TechLetters #93 - cyberwarfare tactics, US warns from travelling to Montenegro due to cyberattack, Privacy Architectural Change remodel how the Web works, UK preparing to work without electricity
Security
Montenegro has a big problem. Key State systems (Ministry of Finance, critical infrastructure) have been hacked. Ransomware. Suspected Russia. In a major precedent, the US Embassy issued an official precedential warning ... This has never been done before. Was this an overreaction? Perhaps. We don’t know what led to such a decision. Still: a precedent. France and US sent cyber-technical/investigation help. It seems to be the work of Cuba ransomware group and the government eventually the government started to steer back from the “Russia” narrative. The impact is significant, with really many government systems affected or disconnected. It seems that the government communication about this issue is very poor. They lack competent people, it is evident.

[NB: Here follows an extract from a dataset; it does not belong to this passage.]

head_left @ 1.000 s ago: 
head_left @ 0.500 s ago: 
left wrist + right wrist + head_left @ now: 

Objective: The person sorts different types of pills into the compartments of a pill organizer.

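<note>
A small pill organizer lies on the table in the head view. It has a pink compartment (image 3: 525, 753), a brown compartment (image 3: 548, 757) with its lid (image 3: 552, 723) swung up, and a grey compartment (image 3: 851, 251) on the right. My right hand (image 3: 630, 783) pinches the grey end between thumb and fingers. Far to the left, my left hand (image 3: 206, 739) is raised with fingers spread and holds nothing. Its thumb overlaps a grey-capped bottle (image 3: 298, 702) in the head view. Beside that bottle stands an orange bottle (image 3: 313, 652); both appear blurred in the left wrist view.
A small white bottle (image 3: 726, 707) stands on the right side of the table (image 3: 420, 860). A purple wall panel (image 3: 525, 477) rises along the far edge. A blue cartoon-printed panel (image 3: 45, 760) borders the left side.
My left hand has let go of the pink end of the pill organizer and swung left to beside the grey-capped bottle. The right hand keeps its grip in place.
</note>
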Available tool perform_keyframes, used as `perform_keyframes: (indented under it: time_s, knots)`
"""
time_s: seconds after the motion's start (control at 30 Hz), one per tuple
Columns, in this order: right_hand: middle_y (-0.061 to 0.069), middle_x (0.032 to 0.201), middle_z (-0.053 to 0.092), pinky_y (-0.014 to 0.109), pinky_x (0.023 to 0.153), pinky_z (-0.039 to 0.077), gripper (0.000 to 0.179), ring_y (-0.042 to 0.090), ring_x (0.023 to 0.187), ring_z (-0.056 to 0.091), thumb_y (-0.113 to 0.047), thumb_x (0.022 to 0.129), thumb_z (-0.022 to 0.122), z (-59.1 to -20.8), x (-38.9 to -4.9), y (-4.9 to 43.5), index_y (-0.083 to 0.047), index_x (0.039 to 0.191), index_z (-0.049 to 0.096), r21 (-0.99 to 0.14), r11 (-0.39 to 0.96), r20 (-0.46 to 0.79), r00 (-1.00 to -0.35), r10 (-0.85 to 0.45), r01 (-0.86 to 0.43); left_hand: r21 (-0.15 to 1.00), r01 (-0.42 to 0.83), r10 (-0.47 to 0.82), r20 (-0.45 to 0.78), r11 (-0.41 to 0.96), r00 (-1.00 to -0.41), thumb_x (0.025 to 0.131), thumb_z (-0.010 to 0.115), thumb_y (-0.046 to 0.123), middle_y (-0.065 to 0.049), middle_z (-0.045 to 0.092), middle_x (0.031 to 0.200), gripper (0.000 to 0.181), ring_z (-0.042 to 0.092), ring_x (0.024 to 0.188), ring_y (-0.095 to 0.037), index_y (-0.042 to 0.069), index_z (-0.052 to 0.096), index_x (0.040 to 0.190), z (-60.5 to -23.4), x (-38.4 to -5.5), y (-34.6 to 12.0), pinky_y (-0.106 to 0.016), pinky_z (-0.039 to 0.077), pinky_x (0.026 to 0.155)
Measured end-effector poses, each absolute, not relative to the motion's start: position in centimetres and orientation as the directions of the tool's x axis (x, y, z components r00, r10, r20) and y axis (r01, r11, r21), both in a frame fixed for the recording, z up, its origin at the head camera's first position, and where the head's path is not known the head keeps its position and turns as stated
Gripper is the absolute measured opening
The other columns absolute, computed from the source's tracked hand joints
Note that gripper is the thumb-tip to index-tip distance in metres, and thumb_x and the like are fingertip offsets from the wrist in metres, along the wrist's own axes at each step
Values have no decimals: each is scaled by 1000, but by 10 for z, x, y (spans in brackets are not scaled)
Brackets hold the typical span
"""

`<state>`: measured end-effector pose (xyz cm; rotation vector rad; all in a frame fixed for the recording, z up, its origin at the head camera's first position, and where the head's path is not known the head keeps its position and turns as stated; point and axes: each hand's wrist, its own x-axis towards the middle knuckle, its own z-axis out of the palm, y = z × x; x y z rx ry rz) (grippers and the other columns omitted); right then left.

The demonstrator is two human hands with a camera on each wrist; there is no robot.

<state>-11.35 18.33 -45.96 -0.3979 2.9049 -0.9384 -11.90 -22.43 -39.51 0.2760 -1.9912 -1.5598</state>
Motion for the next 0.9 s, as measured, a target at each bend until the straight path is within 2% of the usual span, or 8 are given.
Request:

Samsung data breach. Unknown number of users. Those affected are not only in US.
Cyberwar tactics. Interesting tactic of (non-government!) operators. Campaign to get geotagged photos from Russian soldiers via chat, pretending to be women; then giving the data to Ukraine's army for the bases to be blown up. “…identified a remote Russian base near occupied Melitopol in southern Ukraine. Then, using fake profiles of attractive women on Facebook and Russian social media websites, they tricked soldiers into sending photos that they geolocated, and shared with the Ukrainian military … a few days later, they watched on TV as the base was blown up by Ukrainian artillery” Would be a direct involvement in war effort?
Privacy
My analysis describing web architectural changes. Driven by privacy, but it appears that it is difficult to navigate this evolution. Those early well-informed will have an edge, of course. Some will likely go out of business (like, completely) due to their inactivity.
Technology Policy
US is prohibiting the export of certain technologies to Russia and China. By Nvidia, AMD. Significant technology effects. But the many ways of employing such technologies are easily imaginable, including in military applications. No concrete, specific products mentioned, but a cap on performance capabilities, limitations. So it works also for future products. Consequence: it places China/Russia permanently “a few years behind” the industry standard. While China/Russia are able to produce their own chips, these are not those with high performance.
Japan wants to get rid of floppy disks. No, really. Country procedures/bureucracy require them, so this technology is still “alive”. Good luck fighting bureaucracy!
UK is preparing for days without electricity. So: no copiers, no email, no printers. Civil servants will use technology from beginning of XIX century: carbon paper, to make copies.
Blocking content. Cloudflare (infrastructure company that, among others, protects against some cyberattacks) is blocking a discussion forum. Due to a lot of, well, "revolting content" (also, death threats), on this platform. Cloudflare considers their decision dangerous. This case is about balancing the eventual consequences of hard choices. “While we believe that in every other situation … it would have been appropriate as an infrastructure provider for us to wait for legal process, in this case the imminent and emergency threat to human life which continues to escalate causes us to take this action … the individuals that used the site to increasingly terrorize will feel even more isolated and attacked and may lash out further. There is real risk that by taking this action today we may have further heightened the emergency”
Other
In the US, people have their air conditioning shut down. Remotely. Total loss of temperature control control in the event of an energy emergency, let's say: such a tariff. Possible thanks to connected thermostats. In this case, with user’s agreement. Technically possible in general.